Please tell us a little bit about yourself
My name is Louise and I'm a yoga teacher based in Waterville, Co Kerry. I moved to the area from Wales about 6 years ago and live with my partner, Dave and my little rescue dog, Rosie. She's a spaniel mixture, who we brought home the day before Storm Ophelia in October 2017. Although not used to living indoors, she merrily took over the sofa, the whole house, and of course both our hearts within about a week.
How do you volunteer with KLAWS?
I started doing some ad hoc volunteering for KLAWS a few years ago, helping out with street collections because I was friends with other KLAWS volunteers. In January 2021, I offered to help with the administration of the charity and was asked to become a trustee. I was invited to become Vice Chair as my qualifications and experience were considered suitable for the role and I took on running a new operations committee and managing the communications team.
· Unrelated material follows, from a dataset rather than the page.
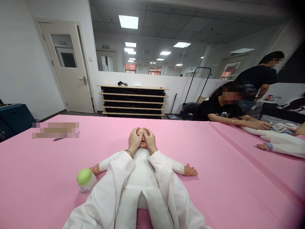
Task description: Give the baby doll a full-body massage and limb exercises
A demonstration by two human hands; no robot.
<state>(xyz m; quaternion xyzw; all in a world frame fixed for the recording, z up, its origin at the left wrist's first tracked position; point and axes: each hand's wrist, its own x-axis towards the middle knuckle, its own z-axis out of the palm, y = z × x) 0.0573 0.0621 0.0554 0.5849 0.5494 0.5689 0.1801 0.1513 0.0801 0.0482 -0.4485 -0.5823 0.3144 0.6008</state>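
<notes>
A baby doll [141,171] with a white cloth body lies on its back on the pink tabletop, head away from me and arms spread. My left hand [135,140], with a beaded bracelet [129,153] at the wrist, is curved around the left side of the doll's head. Against the other side rests my right hand [150,140], its fingers likewise wrapped round the head. Both thumbs lie over the upper face; the doll's mouth shows between my palms. A jar with a green lid [84,177] stands beside the doll's hand on the left.
The pink table cover [226,187] spreads widely around the doll. A pen [58,139] lies at the back left beside a blurred patch. At right, a seated person [226,108] handles another doll [281,140], and someone stands behind. Stacked shelves [133,100] stand beyond the table.
</notes>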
Why did you become a volunteer?
I've many years of experience working for charities in the UK, mostly in communications, but also volunteer management and training, and service delivery. Since moving to Ireland, I've mostly taught yoga and picked up temporary work in the summer, so I wanted to volunteer because I missed the work I used to do. It's a good feeling knowing you're using your skills to help improve the world a bit. Since adopting Rosie, we weren't able to look after dogs like we used to in Wales, so it feels good to be able to help the abandoned cats and dogs of Kerry.
What have you learned from volunteering? Has it changed you in any way?
Since volunteering for KLAWS I've had a crash course in how small charities run in rural areas and it's very different from the bigger, established charities I used to work for. It's much more about personal relationships and can demand a lot from a small number of very dedicated volunteers. I'm completely in awe of what our volunteers achieve with relatively little in terms of resources. I think it's so important to ensure new volunteers don't take on too much, that they feel supported and become part of a team.
Is there anything you didn't expect about volunteering?
Navigating a pandemic during my time as Vice Chair has been interesting, and probably encompasses my high points and low points of volunteering! It's had all sorts of effects on us, positive, neutral and negative. From having all our meetings online, to the shop being closed, to having more foster carers because so many people were working from home. Then afterwards all these additional dogs needed rehoming because people didn't have time to look after them once we were out of lockdowns. Also, many of us hadn't ever met each other in person! I think it'll take a while for us as a charity to settle back into some sort of normal.
What would you describe as a high point and a low point of your time volunteering?
The best part of volunteering is definitely the people you meet. We have all sorts of people volunteering for us and they usually have an interesting back story. Between us all we weave a unique tapestry and the appreciation you get when you stand on a stall or a street corner collecting is very heart-warming. People around here really appreciate what we're doing and are very generous whenever we ask them for support.
What would you say to someone thinking of volunteering?
If anyone reading this is thinking of volunteering for KLAWS, I would say get in touch today! Because we're a small charity we have all sorts of areas where we need help and you can do whatever most interests you. We understand that some people might prefer to volunteer in the shop on the same day every week, whereas someone else might have time to foster a dog one month but might not be able to the next month. I started by just doing street collections twice a year! It all really helps.